Stormwater is managed by using “Best Management Practices” or BMPs. BMPs are designed to help keep pollutants out of runoff and slow down high volumes of runoff. However, preventing pollution from entering waterways is much more affordable than cleaning it up afterwards. This is the basis of our public education program, and is one of the BMPs that are used.
There are also laws that require people and businesses that disturb the soil to take steps to prevent erosion, as well as laws that make dumping materials into waterways illegal. There are laws about litter, picking up after pets, and dumping materials into storm drains that also help to prevent pollution.
Environmental regulations from the Environmental Protection Agency and Mississippi Department of Environmental Quality require that new developments use BMP’s to control the runoff rate, so that it is not more than before development began. This can be done using a variety of ways, from detention ponds to underground filtration units. Our ordinance also states the requirements and that new development must manage and control stormwater.
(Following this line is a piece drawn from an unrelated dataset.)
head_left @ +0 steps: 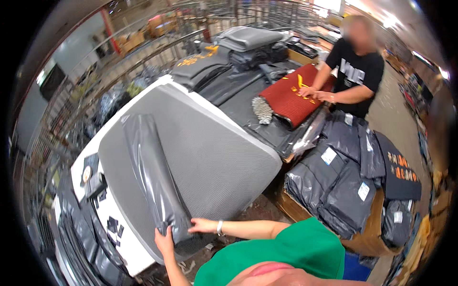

We can find a lot of different pollutants in the storm drainage system, including: paint thinner, paint, used motor oil, antifreeze, pesticides and fertilizers, sediments containing heavy metals, paper trash and bottles, human and animal feces, dead animals, and food wrappers.
How much is the Stormwater permitting fee? $100/ac
How much is the re-inspection fee? $100
Can I pay the fees online? Yes click here
Who do I make the check out to? DeSoto County Stormwater
Where do I mail the check?
Dept of Road Management & Engineering
c/o Mrs. Cathy Barham
2373 Gwynn Rd
Nesbit, MS 38651
I need to file a stormwmater complaint. Fill out the following Drainage Complaint Form.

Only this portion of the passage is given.